### Task objective
Only the lines of the data below from the one with "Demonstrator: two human" through the one with "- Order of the" are wanted. Repeat them exactly.

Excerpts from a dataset
---
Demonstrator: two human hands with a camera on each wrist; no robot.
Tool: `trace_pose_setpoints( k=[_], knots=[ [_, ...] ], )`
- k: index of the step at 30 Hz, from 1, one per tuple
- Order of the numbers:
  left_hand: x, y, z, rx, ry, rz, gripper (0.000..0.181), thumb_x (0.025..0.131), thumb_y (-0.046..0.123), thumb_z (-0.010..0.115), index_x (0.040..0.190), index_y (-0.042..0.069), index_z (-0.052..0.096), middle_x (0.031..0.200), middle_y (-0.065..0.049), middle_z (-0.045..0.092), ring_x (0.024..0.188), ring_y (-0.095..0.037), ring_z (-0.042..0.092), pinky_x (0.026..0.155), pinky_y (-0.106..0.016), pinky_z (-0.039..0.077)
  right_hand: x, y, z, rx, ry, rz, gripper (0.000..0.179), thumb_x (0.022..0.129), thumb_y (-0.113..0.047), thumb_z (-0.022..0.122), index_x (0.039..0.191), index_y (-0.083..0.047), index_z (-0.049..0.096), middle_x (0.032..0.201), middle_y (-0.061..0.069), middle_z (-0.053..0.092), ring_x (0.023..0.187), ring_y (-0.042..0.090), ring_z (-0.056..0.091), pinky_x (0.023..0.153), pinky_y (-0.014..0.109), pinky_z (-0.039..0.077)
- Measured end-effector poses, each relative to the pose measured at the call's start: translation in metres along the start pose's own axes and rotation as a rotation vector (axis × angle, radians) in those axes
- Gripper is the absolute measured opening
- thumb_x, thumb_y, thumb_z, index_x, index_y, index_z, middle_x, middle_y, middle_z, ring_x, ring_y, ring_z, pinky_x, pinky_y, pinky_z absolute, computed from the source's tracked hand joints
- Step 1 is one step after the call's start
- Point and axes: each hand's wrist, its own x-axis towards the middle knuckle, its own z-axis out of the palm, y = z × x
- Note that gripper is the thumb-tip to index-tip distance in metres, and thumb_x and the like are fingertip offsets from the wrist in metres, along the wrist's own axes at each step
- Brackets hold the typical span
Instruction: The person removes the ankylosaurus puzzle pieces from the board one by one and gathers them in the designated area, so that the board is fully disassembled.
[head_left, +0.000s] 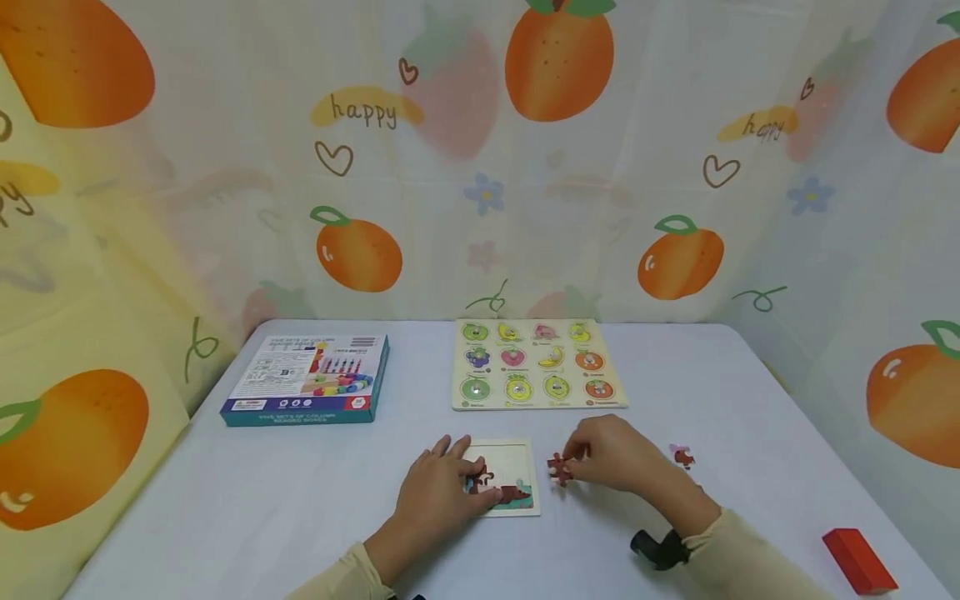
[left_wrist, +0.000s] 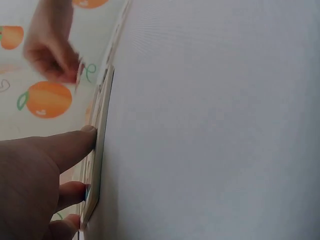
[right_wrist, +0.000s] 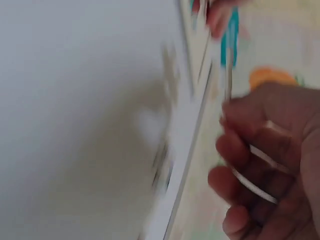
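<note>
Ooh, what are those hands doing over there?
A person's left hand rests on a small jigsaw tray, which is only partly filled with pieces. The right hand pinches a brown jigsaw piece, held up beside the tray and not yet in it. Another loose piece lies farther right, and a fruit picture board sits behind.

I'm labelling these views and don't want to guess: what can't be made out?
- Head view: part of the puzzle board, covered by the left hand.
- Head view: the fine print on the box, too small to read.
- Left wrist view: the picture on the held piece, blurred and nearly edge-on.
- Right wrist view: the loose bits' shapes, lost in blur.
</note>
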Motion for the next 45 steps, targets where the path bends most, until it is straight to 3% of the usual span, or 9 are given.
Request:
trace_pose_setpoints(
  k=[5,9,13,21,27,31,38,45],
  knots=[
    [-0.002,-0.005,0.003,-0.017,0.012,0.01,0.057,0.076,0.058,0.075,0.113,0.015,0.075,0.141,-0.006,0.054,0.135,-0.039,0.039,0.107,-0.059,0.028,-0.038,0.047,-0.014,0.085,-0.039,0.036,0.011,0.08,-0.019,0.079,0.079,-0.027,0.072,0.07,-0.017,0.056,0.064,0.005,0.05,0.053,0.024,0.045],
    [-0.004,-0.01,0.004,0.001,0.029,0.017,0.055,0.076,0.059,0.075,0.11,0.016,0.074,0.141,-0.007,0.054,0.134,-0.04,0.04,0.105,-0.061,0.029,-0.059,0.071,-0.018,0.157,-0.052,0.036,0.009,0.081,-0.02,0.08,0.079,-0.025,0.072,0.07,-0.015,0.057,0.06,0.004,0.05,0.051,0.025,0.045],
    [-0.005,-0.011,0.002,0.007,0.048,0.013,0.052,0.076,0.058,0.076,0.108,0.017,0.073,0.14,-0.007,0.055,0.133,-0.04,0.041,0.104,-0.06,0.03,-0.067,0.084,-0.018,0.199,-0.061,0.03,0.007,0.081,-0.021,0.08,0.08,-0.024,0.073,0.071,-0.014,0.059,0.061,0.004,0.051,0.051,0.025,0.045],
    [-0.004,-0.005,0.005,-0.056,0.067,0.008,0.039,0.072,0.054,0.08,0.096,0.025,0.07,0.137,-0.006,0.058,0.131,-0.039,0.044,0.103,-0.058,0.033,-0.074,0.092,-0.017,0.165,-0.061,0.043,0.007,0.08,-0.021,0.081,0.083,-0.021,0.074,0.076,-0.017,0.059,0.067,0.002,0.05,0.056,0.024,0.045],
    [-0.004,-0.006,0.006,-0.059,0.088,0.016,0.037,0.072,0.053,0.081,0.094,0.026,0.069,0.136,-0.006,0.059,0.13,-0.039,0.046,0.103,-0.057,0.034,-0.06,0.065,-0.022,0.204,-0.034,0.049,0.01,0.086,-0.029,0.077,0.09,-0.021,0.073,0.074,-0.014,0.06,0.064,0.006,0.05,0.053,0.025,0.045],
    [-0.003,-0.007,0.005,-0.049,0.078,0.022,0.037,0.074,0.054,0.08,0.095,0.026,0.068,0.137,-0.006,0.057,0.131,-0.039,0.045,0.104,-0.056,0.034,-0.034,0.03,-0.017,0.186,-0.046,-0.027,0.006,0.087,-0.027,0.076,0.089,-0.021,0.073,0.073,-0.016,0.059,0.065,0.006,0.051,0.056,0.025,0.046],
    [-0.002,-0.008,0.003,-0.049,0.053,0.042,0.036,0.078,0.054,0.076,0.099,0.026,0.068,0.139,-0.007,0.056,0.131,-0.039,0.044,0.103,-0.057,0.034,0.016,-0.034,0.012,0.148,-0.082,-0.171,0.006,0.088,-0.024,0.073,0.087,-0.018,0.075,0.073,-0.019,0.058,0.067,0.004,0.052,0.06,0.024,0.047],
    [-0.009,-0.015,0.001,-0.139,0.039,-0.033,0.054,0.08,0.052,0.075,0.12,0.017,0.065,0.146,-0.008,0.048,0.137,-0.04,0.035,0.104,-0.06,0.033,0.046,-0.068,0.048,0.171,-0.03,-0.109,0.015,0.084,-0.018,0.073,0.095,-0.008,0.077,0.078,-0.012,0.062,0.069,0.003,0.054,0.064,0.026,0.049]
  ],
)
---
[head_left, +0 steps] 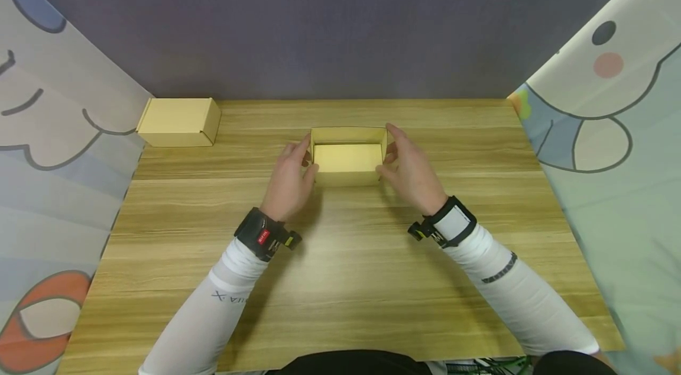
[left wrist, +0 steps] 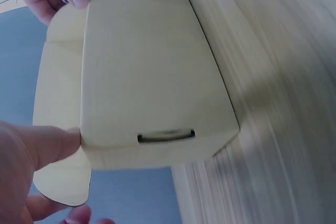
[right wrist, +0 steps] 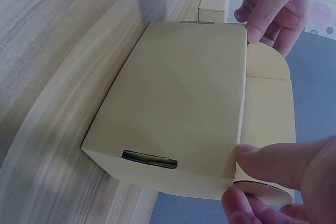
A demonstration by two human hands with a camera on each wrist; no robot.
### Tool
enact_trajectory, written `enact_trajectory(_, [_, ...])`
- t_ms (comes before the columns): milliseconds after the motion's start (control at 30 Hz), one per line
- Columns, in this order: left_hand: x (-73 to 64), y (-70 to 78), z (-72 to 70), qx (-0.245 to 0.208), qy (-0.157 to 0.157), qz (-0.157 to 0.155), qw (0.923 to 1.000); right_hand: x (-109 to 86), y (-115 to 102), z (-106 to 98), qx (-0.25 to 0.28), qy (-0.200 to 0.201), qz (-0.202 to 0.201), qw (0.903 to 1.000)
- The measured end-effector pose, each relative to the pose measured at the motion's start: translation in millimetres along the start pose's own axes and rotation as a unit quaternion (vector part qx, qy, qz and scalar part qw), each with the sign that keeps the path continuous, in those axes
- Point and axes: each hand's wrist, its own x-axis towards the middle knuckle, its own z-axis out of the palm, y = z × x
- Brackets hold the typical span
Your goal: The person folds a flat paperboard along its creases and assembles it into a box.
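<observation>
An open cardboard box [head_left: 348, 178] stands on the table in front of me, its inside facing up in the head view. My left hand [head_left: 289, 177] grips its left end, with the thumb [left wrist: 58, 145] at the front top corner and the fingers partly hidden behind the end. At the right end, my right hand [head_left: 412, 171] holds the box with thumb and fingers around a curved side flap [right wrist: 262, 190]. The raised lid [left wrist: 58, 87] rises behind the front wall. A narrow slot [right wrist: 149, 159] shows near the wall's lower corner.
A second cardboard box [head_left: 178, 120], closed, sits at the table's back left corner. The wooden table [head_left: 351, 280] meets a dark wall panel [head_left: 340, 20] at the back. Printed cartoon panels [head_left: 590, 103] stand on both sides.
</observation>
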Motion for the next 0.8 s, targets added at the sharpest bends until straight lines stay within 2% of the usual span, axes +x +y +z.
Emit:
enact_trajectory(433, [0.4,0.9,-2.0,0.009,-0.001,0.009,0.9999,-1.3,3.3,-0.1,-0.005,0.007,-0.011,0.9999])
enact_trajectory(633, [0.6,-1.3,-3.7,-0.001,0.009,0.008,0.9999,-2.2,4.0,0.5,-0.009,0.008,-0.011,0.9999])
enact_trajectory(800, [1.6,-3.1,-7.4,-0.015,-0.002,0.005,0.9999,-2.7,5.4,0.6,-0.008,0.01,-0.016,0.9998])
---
### Written answer
Demonstrator: two human hands with a camera on each wrist; no robot.
Tool: `trace_pose_setpoints( k=[_], knots=[ [_, ...] ], )`
- k: index of the step at 30 Hz, from 1, one per tuple
- Order of the numbers:

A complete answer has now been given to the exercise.